An LED truck drives around the Starbucks Korea headquarters building in central Seoul on Oct. 7, displaying complaints from the company's baristas. In interviews with local news outlets, staffers claimed their salaries were insufficient and the work environment was poor. [JOONGANG ILBO]

An LED truck drives around the Starbucks Korea headquarters building in central Seoul on Oct. 7, displaying complaints from the company's baristas. In interviews with local news outlets, staffers claimed their salaries were insufficient and the work environment was poor. [JOONGANG ILBO]

 
Starbucks Korea will hire 1,600 more people and restructure its salaries by the end of this year after baristas threw down their aprons earlier this month to protest overwork and understaffing.
 
The company said Sunday it will start hiring new employees from Oct. 22 across the country. It will revise the current salary system, which may include raising the salaries for the heads of its branches.
 
It will also start paying baristas differently according to how long they have been working for the company and how well they do their jobs.
 
To ease the workload of staff on special event days, a task force will be put together to look into planning for promotional events for new seasons or new products.
 
Starbucks baristas held a series of protests on Oct. 7 and 8 after a reusable cup day event on Sept. 28 that staff claimed overloaded them with work.
 
A plastic cup was given out for free with every drink on that day, resulting in people swamping Starbucks cafes. Baristas struggled to keep up with the orders, with some shops reporting backlogs of several hours.
 
Instead of a walk-out strike, the baristas hired LED trucks to drive around neighborhoods in Seoul displaying their complaints.
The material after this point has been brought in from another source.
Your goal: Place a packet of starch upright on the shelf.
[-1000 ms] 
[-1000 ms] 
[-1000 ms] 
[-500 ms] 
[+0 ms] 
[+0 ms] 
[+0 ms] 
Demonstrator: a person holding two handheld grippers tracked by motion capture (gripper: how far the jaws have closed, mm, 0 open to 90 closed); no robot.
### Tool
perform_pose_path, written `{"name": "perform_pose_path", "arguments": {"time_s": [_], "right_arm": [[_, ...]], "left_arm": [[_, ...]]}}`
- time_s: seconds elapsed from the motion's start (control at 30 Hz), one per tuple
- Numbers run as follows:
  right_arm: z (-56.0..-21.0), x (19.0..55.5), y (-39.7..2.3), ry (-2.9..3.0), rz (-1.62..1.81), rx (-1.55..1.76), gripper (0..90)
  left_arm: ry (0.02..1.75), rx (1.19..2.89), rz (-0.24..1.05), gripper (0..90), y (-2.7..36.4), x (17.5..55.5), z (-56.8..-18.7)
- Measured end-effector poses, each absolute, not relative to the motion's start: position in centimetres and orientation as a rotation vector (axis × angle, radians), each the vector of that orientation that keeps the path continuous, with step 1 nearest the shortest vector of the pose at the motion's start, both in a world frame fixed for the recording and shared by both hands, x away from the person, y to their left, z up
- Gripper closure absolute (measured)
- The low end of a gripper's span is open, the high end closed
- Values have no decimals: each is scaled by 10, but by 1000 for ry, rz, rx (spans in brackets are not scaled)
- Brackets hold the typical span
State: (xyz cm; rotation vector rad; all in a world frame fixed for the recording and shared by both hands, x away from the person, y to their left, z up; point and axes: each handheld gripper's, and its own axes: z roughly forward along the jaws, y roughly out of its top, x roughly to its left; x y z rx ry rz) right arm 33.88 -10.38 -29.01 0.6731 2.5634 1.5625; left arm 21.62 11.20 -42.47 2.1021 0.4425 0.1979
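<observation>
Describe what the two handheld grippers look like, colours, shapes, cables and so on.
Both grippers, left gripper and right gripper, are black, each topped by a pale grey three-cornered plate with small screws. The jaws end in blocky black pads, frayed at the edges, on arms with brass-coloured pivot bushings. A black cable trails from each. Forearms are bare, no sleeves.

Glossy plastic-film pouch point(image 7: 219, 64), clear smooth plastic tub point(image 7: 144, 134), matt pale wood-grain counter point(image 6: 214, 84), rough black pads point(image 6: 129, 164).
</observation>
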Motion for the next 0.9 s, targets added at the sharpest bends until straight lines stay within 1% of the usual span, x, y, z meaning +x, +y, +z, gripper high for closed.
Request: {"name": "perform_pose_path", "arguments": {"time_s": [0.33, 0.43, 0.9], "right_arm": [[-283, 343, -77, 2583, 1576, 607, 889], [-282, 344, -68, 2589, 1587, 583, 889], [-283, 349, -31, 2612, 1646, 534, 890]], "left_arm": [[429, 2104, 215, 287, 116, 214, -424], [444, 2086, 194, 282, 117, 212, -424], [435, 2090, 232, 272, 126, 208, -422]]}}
In interviews with local news outlets, staffers claimed their salaries were insufficient and the work environment was poor.
 
“We encountered some difficulties because we couldn’t properly calculate the number of customers and revenue according to the time of the event and size of the cafes,” Starbucks Korea said.
 
“The new task force will be in charge of heeding the needs of staff from the beginning stages of a promotional event and coming up with detailed plans.”
 
The company will also expand the size and budget of the Partner Happiness Committee, a union-like negotiating group that represents the baristas and café managers at Starbucks Korea. Resting areas for staffers in all Starbucks across the country will be renovated by next year.